I find myself in a grand space, standing on a gleaming wooden floor that stretches over the entire surface of the building. Smooth white walls, a thin table occupied by a gigantic floral arrangement, chairs lined up on an empty stage, but also a sitting corner, and a bar above which lamps bearing the Denkerei logo emit a soft red light. Artworks are hung on the walls: painted panels that portray an intriguing play on perspective. This space is a cross between a waiting room, a gallery, and a hotel lobby.

At the table, a man sits behind a stack of newspapers. I recognise his face from the presentations I’ve seen on Youtube. It’s Bazon Brock: artist, dramatist, professor of aesthetics, and founder of the Denkerei. Through Wikipedia I found that he presents lectures while standing on his head and that he temporarily lived inside of a glass display case, but luckily now he’s simply sitting on a chair at a table.

“Anyone can walk in and ask a question”, Brock explains. If the question is interesting enough, the Denkerei will hold a symposium for it. Thinkers from different disciplines such as biology, geology, philosophy and medicine, but also from literature and the arts come together in order to explore the question and to utilise knowledge from these many different areas. All the while, thinking itself is sharpened. “Poets teach scientists how to think, and scientists teach poets how to ask questions”, Brock tells me. This doesn’t lead to ready-made answers: questions stay unanswered, even after a whole symposium is dedicated to it.

The Denkerei does not intend to find an answer, a quick fix nor a solution. The act of thinking is the main goal, which is not as simple as it may seem. “Learning to ask the right questions is essential” says Brock. You need to know which questions you’re asking and how to formulate them. We don’t learn this at school. Instead, we learn how to produce answers, which means that we often forget the nature of the questions that precede them.

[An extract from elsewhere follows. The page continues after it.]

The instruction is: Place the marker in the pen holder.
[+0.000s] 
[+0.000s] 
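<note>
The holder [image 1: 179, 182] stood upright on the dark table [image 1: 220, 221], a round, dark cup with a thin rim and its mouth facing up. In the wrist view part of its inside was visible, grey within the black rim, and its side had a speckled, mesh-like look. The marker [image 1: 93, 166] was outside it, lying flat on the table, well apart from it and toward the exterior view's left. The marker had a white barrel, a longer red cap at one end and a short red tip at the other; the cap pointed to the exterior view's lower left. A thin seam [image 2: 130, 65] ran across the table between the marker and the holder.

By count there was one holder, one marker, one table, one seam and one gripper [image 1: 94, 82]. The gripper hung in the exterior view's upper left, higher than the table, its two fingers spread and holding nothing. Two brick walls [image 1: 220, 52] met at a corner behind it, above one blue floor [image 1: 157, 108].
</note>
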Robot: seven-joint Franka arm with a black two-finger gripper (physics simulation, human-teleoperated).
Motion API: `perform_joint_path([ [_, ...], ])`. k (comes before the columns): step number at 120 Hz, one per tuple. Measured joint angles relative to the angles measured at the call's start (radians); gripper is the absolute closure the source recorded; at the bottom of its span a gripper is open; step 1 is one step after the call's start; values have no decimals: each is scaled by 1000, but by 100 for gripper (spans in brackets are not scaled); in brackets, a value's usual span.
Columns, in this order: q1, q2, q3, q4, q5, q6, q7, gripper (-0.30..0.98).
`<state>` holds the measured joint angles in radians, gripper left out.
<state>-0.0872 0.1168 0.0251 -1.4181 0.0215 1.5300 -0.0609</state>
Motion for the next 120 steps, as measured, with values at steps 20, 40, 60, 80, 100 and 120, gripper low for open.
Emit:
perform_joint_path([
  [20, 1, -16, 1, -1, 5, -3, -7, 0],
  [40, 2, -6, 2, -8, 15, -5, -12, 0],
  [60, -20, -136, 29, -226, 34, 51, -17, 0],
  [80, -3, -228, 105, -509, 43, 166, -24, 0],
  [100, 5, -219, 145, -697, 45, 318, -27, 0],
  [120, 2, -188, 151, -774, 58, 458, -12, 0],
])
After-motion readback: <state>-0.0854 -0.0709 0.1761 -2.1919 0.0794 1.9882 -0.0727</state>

In other words, the Denkerei does not supply answers nor does it bandage brooding brains. There is no intention to placate, like a visit to the doctor might: even though you might still feel ill or be in pain, you’ll feel better knowing you’re carrying an illegible prescription in your bag. A formulaic salvation that will rid you of your illness or pain, an answer to your question so that you’ll need not think further.

The Denkerei is far removed from anything of the sort. After twenty minutes of questioning Bazon Brock, I’ll leave this place with at least as many new questions.

“If you can formulate a good question, you’ll understand that an answer is also a question. An answer is a question in a different form.” After Brock has spoken this last sentence, he leads me to the door. Through the window I can see that despite the falling rain, the sun is shining.

Maybe questions exist precisely because there are answers.

Dorien de Wit's visit to the Denkerei in Berlin is part of her research into bringing art, science, and society closer to one another. This research was made possible through funding by the Amsterdam Foundation for the Arts (Amsterdams Fonds voor de Kunst).